Search code examples
phpxmlxml-parsingxmlreader

Parsing XML-document (odt-file): How to step through elements to fill an array


I try to parse a XML-document (content.xml of a odt-file).

$reader = new XMLReader();
if (!$reader->open("content.xml")) die("Failed to open 'content.xml'");
    // step through text:h and text:p elements to put them into an array
    while ($reader->read()){ 
        if ($reader->nodeType == XMLREADER::ELEMENT && ($reader->name === 'text:h' || $reader->name === 'text:p')) {  
            echo $reader->expand()->textContent; // Put the text into array in correct order...
        }
    }
$reader->close();

First of all I need just a little hint how to step correctly through the elements of the XML-file.
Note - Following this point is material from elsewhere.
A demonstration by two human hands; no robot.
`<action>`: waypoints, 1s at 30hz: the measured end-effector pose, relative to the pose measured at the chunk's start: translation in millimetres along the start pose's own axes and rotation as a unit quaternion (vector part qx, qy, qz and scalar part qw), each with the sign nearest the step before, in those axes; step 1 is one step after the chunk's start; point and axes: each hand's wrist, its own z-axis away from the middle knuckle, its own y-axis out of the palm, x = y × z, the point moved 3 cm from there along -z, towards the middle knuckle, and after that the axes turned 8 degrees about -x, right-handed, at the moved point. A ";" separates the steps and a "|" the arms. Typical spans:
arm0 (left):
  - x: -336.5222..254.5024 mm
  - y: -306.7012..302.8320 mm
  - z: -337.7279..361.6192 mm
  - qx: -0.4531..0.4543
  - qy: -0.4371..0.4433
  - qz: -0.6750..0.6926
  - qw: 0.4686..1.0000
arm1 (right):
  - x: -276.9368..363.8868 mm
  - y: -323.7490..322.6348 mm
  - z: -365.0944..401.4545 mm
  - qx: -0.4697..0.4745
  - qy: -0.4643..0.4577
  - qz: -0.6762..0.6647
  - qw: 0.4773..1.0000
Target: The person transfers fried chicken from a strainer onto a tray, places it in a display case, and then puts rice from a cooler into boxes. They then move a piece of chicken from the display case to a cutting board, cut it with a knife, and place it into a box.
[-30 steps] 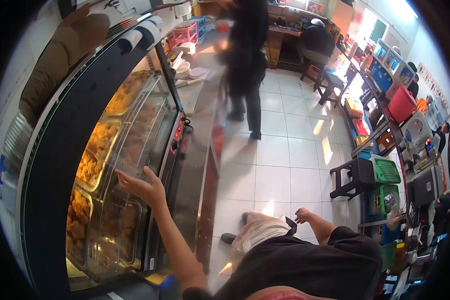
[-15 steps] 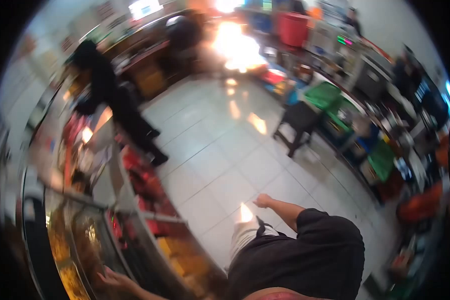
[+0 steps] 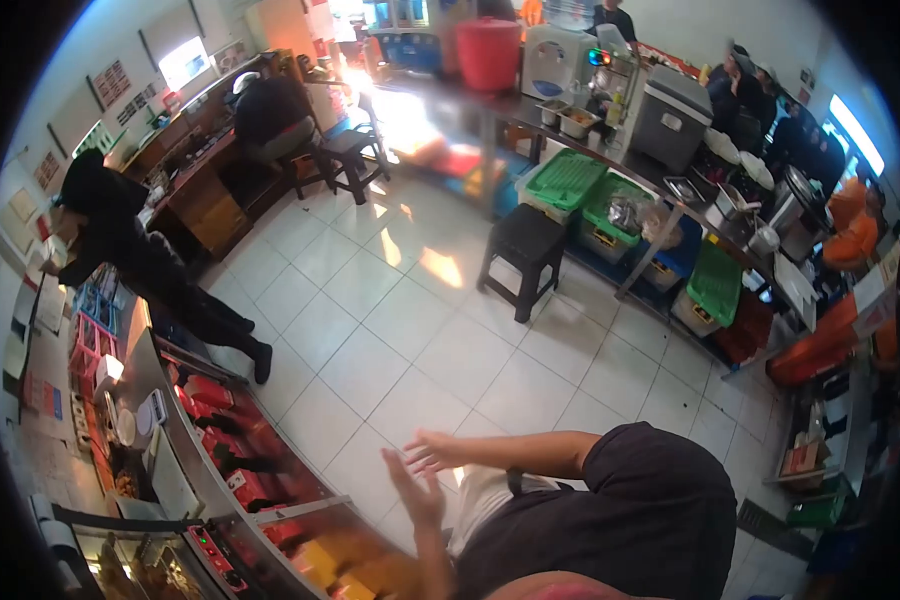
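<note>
My left hand is raised in front of my body with its fingers apart and nothing in it. Close beside it, my right hand reaches across from the sleeve of my dark shirt, fingers spread and empty. The two hands nearly meet; whether they touch is unclear. Below them lies the white tiled floor. The glass display case with food inside is at the lower left, beside red and yellow items on shelves.
A person in dark clothes leans at the left counter; another sits at a desk. Black stools stand on the floor. A metal table with a grey cooler and green-lidded bins runs along the right. More people are far right.
My left hand has come from the display case to the middle, near my right hand. My right hand has moved left and its fingers have spread. The view has turned toward the right.
</note>
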 end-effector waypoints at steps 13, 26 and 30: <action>126.4 -115.7 358.2 0.258 -0.625 -0.206 0.707 | 38.7 21.5 -73.3 0.065 0.020 0.156 0.986; 66.6 -52.4 383.7 -0.136 -0.705 -0.044 0.695 | 5.4 -90.7 -136.1 -0.124 -0.078 0.858 0.492; 57.6 -44.7 383.3 -0.182 -0.697 -0.028 0.693 | -19.3 -18.5 -191.6 -0.004 -0.030 0.820 0.572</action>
In my attempt I can step through the text:h-elements, but how do I get the other elements (text:p), without messing up everything...
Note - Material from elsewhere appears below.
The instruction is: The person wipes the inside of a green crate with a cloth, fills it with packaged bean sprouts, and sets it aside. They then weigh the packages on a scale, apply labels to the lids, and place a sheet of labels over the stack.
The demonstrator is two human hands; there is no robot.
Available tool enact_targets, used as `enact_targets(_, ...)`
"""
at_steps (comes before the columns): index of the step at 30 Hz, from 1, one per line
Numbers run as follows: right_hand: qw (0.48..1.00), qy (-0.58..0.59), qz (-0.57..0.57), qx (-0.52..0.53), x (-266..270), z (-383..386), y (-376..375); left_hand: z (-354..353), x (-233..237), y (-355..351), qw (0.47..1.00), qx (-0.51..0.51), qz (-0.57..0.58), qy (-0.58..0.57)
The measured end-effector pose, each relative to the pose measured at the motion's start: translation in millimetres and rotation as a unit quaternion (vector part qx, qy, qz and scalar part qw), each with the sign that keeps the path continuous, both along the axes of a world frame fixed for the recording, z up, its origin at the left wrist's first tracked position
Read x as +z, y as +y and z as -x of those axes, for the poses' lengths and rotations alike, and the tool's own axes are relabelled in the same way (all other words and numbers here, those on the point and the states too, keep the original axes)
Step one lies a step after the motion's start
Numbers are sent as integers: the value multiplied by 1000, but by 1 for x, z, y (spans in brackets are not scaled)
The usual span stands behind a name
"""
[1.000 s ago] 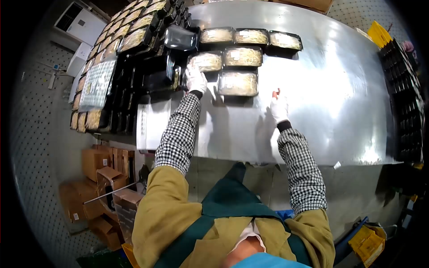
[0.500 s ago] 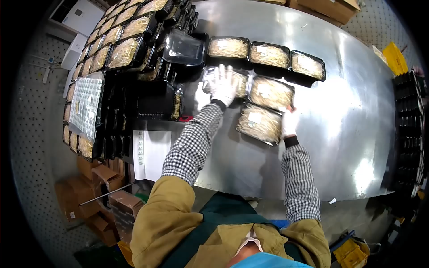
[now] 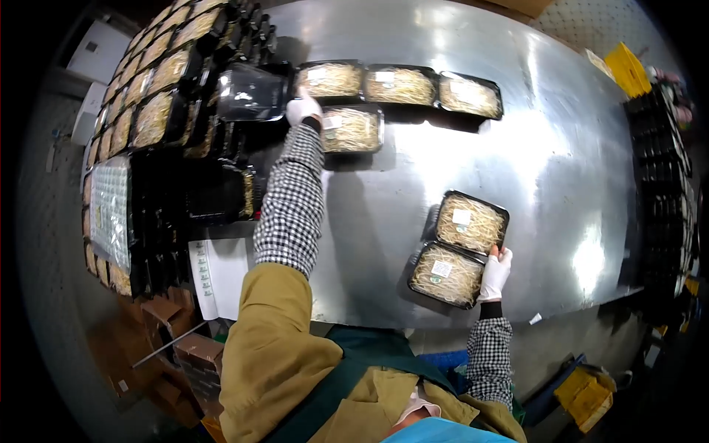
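My gloved left hand [image 3: 304, 111] is at the left edge of a black tray pack of pale strands resembling bean sprouts [image 3: 351, 130]. Its fingers are partly hidden, and whether they grip cannot be made out. Just behind is a row of three similar packs: a left one [image 3: 330, 79], a middle one [image 3: 401, 86] and a right one [image 3: 470, 96]. Nearer me, two labelled packs touch, the upper pack [image 3: 478, 221] and the lower pack [image 3: 449, 276]. My gloved right hand [image 3: 495, 275] grips them at their right side, thumb by the seam between them.
Tall stacks of filled packs [image 3: 151, 118] stand at the left, with a clear-lidded black tray [image 3: 255, 92] beside them. A sheet of labels [image 3: 207, 277] hangs at the steel table's [image 3: 377, 273] front left. Black trays [image 3: 661, 199] are stacked at the right.
My right hand has drawn the two touching packs toward me and right, away from the row. My left hand has slid from on top of its pack to the left edge. The view has shifted.
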State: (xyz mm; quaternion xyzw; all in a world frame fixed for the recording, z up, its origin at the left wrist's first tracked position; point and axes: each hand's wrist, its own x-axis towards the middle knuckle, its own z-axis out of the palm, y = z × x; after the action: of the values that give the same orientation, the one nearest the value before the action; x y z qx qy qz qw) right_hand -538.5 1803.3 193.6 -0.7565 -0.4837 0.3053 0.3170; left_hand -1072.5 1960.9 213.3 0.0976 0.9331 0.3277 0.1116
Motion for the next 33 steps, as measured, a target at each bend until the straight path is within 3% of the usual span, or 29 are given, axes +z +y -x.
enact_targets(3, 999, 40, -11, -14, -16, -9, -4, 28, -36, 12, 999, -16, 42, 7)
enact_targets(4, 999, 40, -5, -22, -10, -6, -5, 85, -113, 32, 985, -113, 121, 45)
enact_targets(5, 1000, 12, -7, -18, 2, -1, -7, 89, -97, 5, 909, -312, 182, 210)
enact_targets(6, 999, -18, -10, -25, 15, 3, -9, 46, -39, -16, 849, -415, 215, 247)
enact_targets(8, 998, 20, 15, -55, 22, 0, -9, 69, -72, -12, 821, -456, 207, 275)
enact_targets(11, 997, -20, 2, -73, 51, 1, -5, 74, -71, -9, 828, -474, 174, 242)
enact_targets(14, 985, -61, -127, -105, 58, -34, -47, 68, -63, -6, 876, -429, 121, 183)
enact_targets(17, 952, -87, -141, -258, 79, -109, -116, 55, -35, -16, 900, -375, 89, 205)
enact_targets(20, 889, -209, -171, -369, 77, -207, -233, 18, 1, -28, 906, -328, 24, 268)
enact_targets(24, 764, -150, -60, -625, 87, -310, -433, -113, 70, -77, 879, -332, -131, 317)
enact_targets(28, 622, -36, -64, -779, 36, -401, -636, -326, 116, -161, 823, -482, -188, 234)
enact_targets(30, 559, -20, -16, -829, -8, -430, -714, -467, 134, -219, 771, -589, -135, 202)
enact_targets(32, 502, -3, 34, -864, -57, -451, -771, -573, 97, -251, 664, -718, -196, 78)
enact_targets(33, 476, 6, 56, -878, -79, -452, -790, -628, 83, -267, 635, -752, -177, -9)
Nevertheless I'll show you my final target at all. Please don't think that I'm asking for a complete solution. I just wrote everything down to show which structure I need. I want to solve this problem step by step

The content of this xml-file is something like:

<?xml version="1.0" encoding="UTF-8" standalone="yes"?>
[...]
<office:body>
    <office:text text:use-soft-page-breaks="true">
        <text:h text:style-name="P1" text:outline-level="2">Chapter 1</text:h>
            <text:p text:style-name="Standard">Lorem ipsum. </text:p>

            <text:h text:style-name="Heading3" text:outline-level="3">Subtitle 1</text:h>
                <text:p text:style-name="Standard"><text:span text:style-name="T2">Something 1:</text:span> Lorem.</text:p>
                <text:p text:style-name="Standard"><text:span text:style-name="T3">Something 2:</text:span><text:s/>Lorem ipsum.</text:p>
                <text:p text:style-name="Standard"><text:span text:style-name="T4">Something 3:</text:span> Lorem ipsum.</text:p>

            <text:h text:style-name="Heading3" text:outline-level="3">Subtitle 2</text:h>
                <text:p text:style-name="Standard"><text:span text:style-name="T5">10</text:span><text:span text:style-name="T6">:</text:span><text:s/>Text (100%)</text:p>
                    <text:p text:style-name="Explanation">Further informations.</text:p>
                <text:p text:style-name="Standard">9.7:<text:s/>Text (97%)</text:p>
                    <text:p text:style-name="Explanation">Further informations.</text:p>
                <text:p text:style-name="Standard"><text:span text:style-name="T9">9.1:</text:span><text:s/>Text (91%)</text:p>
                    <text:p text:style-name="Explanation">Further informations.</text:p>
                    <text:p text:style-name="Explanation">More furter informations.</text:p>

            [Subtitle 3 and 4]

            <text:h text:style-name="Heading3" text:outline-level="3">Subtitle 5</text:h>
                <text:p text:style-name="Standard"><text:span text:style-name="T5">10</text:span><text:span text:style-name="T6">:</text:span><text:s/>Text (100%)</text:p>
                    <text:p text:style-name="Explanation">Further informations.</text:p>
                <text:p text:style-name="Standard">9.7:<text:s/>Text (97%)</text:p>
                    <text:p text:style-name="Explanation">Further informations.</text:p>
                <text:p text:style-name="Standard"><text:span text:style-name="T9">9.1:</text:span><text:s/>Text (91%)</text:p>
                    <text:p text:style-name="Explanation">Further informations.</text:p>
                    <text:p text:style-name="Explanation">More furter informations.</text:p>

            <text:h text:style-name="Heading3" text:outline-level="3">References</text:h>
                <text:list text:style-name="LFO44" text:continue-numbering="true">
                    <text:list-item><text:p text:style-name="P25">blabla et al., Any Title p. 580-586</text:p></text:list-item>
                    <text:list-item><text:p text:style-name="P25">blabla et al., Any Title p. 580-586</text:p></text:list-item>
                    <text:list-item><text:p text:style-name="P25">blabla et al., Any Title p. 580-586</text:p></text:list-item>
                    <text:list-item><text:p text:style-name="P25">blabla et al., Any Title p. 580-586</text:p></text:list-item>
                </text:list>

        [Multiple Chapter like this]

    </office:text>
</office:body>

You see, that the "subchapters" always have standard-elements and an optional explanation-element (also multiple explanation-elements for one standard are possible). This structure is always the same...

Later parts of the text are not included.